Written by Gary North on June 2, 2015

Neocons in the Senate are furious. Rand Paul last week filibustered the NSA’s eavesdropping program into at least temporary oblivion. It sank into the sunset on Sunday night. It had to be renewed before midnight. It wasn’t.

The NSA saw it coming. On Sunday afternoon, it pulled the order from America’s phone companies to supply it with our phone calls. It finally stopped listening in.

Americans in some rural areas suffered from party lines well into the 1970’s. Snoopers on the line could listen in on everyone’s phone calls — and did. They loved to be on the inside, even if there was not much going on.

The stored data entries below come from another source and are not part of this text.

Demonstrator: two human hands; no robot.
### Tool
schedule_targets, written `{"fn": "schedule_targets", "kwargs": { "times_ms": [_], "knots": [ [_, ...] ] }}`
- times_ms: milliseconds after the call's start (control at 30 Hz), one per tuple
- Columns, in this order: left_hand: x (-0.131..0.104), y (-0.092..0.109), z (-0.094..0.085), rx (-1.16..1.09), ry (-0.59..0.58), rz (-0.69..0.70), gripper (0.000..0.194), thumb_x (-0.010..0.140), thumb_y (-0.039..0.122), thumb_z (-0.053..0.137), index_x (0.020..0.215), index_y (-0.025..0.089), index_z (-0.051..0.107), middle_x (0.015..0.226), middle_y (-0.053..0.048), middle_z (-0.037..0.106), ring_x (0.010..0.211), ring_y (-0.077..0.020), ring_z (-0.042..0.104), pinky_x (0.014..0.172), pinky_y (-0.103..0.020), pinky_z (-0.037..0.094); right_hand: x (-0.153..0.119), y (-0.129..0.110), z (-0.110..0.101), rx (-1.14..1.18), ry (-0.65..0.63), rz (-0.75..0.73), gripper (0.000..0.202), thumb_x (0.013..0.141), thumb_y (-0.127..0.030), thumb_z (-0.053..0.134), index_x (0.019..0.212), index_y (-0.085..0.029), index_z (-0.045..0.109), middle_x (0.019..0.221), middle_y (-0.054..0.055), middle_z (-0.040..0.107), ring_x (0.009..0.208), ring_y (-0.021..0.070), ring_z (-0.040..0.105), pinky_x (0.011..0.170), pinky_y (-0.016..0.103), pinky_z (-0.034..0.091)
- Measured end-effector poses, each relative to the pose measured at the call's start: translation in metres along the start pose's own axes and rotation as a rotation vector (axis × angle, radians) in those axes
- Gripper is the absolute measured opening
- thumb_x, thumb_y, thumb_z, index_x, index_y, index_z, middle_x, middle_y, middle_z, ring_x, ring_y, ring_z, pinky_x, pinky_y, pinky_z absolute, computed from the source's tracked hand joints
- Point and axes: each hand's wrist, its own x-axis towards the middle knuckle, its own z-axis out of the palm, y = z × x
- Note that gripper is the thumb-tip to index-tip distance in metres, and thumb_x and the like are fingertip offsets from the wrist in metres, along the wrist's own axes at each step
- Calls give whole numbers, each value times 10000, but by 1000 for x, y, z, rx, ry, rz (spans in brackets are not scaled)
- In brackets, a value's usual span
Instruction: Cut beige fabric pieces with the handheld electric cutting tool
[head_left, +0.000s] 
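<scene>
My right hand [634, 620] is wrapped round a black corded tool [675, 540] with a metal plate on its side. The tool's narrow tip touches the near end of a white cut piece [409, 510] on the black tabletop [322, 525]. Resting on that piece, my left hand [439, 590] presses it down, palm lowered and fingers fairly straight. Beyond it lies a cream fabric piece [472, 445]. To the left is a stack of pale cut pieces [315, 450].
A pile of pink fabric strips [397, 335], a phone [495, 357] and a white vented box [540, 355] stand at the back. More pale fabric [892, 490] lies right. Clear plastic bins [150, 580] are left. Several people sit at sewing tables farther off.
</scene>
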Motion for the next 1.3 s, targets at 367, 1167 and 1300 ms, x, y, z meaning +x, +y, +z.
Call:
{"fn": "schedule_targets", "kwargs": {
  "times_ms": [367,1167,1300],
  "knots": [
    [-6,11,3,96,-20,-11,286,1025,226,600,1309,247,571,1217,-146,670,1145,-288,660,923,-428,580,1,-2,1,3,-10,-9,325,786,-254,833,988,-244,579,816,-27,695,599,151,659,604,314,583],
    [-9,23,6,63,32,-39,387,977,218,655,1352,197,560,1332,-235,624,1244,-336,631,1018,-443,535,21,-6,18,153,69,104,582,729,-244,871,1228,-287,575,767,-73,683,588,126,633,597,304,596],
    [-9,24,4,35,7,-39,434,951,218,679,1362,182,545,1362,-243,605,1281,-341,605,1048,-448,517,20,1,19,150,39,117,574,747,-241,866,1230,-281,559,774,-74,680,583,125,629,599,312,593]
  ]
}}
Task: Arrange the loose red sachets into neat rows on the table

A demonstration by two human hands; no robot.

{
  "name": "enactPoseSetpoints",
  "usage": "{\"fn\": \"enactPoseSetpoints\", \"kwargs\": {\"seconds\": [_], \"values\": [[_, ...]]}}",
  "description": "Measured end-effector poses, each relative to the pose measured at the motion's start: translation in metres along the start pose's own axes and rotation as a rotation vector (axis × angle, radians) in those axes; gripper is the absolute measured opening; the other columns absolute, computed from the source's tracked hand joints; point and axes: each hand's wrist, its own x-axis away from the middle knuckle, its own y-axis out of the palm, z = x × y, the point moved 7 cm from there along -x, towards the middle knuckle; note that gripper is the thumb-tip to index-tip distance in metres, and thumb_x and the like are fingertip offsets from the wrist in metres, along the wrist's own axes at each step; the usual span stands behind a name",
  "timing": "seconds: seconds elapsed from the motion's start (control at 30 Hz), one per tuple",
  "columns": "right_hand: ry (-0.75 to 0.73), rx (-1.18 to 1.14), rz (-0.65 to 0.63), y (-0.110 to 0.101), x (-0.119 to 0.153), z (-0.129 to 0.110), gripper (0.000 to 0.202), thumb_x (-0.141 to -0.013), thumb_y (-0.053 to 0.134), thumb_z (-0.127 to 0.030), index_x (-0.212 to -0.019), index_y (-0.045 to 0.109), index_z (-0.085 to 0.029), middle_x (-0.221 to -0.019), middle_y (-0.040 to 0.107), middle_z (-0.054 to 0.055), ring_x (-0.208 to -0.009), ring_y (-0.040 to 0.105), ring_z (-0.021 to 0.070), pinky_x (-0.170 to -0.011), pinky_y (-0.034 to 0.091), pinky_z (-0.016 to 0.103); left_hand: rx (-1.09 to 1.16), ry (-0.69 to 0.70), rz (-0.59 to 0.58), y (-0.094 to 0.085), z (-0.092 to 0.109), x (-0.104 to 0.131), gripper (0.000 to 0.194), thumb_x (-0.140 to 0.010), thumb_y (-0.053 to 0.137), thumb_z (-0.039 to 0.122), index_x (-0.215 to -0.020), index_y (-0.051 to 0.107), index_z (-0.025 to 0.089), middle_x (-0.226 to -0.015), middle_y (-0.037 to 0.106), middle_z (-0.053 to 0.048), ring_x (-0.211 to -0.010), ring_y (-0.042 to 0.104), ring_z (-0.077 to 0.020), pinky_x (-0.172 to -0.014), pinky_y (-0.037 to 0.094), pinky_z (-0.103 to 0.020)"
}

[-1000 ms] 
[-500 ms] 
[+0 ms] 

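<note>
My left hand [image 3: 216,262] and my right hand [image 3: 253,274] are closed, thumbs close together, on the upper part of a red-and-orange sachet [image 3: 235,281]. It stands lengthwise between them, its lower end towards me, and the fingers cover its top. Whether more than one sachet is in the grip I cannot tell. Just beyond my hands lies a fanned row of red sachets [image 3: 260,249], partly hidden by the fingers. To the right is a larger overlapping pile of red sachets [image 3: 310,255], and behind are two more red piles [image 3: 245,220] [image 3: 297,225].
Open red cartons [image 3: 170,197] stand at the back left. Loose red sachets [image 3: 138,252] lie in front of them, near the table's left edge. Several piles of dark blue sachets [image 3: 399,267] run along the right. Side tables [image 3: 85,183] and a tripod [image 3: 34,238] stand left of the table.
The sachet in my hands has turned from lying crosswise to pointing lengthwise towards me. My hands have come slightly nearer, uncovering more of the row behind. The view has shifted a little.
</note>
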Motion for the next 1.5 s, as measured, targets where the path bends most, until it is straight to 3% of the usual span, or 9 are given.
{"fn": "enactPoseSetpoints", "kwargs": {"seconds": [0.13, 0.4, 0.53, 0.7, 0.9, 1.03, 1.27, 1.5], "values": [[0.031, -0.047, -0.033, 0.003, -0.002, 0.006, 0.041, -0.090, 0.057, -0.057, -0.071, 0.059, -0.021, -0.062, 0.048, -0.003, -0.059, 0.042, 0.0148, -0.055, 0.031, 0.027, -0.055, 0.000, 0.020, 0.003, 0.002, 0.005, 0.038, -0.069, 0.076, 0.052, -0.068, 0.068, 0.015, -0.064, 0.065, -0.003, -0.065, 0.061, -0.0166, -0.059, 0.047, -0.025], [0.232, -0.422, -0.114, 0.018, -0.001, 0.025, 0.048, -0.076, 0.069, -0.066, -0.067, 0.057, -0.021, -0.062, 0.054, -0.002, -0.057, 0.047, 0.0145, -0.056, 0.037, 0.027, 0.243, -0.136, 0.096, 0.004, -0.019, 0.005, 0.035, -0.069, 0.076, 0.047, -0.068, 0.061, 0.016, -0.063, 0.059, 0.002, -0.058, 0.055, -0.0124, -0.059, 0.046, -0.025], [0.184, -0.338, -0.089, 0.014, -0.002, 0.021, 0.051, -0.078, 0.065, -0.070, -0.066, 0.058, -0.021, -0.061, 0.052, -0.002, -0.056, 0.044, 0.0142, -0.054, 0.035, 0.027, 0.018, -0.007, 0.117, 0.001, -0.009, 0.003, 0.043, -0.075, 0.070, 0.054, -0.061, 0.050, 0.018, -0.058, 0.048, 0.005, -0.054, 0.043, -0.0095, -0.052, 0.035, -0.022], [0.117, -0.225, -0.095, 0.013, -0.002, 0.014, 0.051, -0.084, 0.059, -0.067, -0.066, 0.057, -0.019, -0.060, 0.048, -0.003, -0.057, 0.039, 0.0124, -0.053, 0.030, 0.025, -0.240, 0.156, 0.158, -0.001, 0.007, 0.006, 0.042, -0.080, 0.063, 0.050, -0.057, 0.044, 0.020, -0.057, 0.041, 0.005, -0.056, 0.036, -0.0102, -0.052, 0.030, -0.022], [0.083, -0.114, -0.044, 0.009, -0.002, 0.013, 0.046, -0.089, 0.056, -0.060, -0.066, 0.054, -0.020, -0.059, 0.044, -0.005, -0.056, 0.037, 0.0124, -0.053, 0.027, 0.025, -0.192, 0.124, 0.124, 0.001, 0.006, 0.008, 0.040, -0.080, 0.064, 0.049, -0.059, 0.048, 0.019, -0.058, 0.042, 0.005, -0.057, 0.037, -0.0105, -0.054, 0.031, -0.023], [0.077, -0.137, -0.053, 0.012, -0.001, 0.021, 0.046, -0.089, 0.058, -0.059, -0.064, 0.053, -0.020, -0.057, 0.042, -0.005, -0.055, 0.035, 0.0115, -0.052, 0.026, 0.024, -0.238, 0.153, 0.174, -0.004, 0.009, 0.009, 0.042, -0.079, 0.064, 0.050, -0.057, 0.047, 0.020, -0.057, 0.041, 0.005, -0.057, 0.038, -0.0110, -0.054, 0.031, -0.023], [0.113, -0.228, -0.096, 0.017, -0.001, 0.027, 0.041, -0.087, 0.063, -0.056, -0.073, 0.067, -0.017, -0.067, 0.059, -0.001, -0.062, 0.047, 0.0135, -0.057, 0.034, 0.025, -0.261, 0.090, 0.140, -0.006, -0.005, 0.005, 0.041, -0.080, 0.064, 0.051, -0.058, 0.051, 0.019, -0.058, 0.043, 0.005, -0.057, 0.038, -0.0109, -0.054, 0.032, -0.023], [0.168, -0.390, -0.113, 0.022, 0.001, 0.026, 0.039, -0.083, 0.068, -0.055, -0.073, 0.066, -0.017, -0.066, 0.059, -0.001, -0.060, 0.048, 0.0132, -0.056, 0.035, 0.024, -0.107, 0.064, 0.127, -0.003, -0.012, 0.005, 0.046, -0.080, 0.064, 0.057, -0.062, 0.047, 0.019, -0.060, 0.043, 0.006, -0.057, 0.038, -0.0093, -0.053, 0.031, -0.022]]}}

That was what the NSA was doing to all of us until Sunday afternoon. And the NSA was getting paid by the taxpayers to do it.

The snoopers in rural America did not record the calls they listened in on. The NSA did.

Now Congresspersons and Senators must go on the record to restore the NSA’s privileges. They must vote to re-authorize the snooping. They must identify themselves as “friends of NSA snooping.” That’s why they are hopping mad. They don’t want the publicity.

John McCain is furious. He told the media that Paul places “a higher priority on his fundraising and his ambitions than on the security of the nation.”

Candidate Rick Santorum is furious. “Hopefully, Rand Paul won’t prevail. … The Senate will do what it must do, which is to keep our defenses up.” That means passing a pro-NSA eavesdropping bill for Obama to sign into law.

Candidate Scott Walker is furious. “I think people want balance, they want protection when it comes to civil liberties, but I think those are clearly things that are addressed in renewing the Patriot Act.”

Not yet official candidate Jeb Bush is furious. “What I admire most about my brother was he kept us safe. And I believe people will respect him for a long time because of that.”

Later, rank-and-file Republican senators went to extraordinary lengths to dissociate themselves from Paul’s decision to force a lapse in the NSA’s program of bulk phone record collection and other surveillance methods.

When he got up to speak, they walked out of the Senate chamber en masse to emphasize their disagreement.

The neocons may try to amend a snooping bill to the so-called USA Freedom Act today. We’ll see if they are successful in getting an amended bill through Congress.

Note: The USA Freedom Act is pro-NSA. George Orwell’s newspeak is the language of Congress.